Your goal – Using the listing below, set down exactly the lines starting at the line that contains "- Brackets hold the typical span" and ending at the line that contains "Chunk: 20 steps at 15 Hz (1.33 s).", both included, and no others.

Data block –
--------------------------------------------------

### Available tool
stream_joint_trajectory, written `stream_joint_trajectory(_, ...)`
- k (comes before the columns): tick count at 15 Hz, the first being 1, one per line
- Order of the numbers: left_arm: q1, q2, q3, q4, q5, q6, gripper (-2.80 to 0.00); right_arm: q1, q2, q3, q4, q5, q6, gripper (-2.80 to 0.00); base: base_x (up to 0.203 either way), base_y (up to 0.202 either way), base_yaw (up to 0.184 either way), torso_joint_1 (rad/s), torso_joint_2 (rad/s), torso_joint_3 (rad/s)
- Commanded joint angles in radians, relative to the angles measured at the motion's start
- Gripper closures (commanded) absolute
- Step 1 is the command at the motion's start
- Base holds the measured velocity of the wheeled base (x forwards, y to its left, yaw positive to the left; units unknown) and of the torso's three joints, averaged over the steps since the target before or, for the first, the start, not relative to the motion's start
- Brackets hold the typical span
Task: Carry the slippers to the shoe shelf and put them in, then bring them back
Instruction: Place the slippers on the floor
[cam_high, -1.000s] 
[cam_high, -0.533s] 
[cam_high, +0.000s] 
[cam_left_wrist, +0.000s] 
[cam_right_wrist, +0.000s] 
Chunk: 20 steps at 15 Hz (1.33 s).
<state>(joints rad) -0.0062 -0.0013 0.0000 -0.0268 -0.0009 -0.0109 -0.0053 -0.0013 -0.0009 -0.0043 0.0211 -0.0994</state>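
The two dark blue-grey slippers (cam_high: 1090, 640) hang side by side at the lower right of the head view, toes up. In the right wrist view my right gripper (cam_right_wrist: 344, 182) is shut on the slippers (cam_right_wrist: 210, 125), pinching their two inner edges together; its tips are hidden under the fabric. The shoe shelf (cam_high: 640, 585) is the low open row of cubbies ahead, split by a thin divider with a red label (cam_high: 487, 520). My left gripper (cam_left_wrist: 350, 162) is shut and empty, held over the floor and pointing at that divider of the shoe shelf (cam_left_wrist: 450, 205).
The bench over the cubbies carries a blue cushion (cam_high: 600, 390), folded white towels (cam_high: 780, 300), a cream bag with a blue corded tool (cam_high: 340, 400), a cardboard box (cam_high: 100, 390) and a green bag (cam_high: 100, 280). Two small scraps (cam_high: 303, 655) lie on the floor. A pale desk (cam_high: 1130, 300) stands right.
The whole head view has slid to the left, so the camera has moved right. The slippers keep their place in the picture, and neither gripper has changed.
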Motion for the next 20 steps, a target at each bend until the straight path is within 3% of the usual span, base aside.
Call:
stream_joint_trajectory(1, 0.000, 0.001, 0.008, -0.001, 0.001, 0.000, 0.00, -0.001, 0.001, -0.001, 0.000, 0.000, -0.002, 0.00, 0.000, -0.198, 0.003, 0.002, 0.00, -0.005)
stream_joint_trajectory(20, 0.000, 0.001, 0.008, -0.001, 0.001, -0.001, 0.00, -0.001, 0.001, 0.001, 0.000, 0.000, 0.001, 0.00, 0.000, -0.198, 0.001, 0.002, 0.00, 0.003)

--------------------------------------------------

Exercise response –
- Brackets hold the typical span
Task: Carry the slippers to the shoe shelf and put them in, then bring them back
Instruction: Place the slippers on the floor
[cam_high, -1.000s] 
[cam_high, -0.533s] 
[cam_high, +0.000s] 
[cam_left_wrist, +0.000s] 
[cam_right_wrist, +0.000s] 
Chunk: 20 steps at 15 Hz (1.33 s).

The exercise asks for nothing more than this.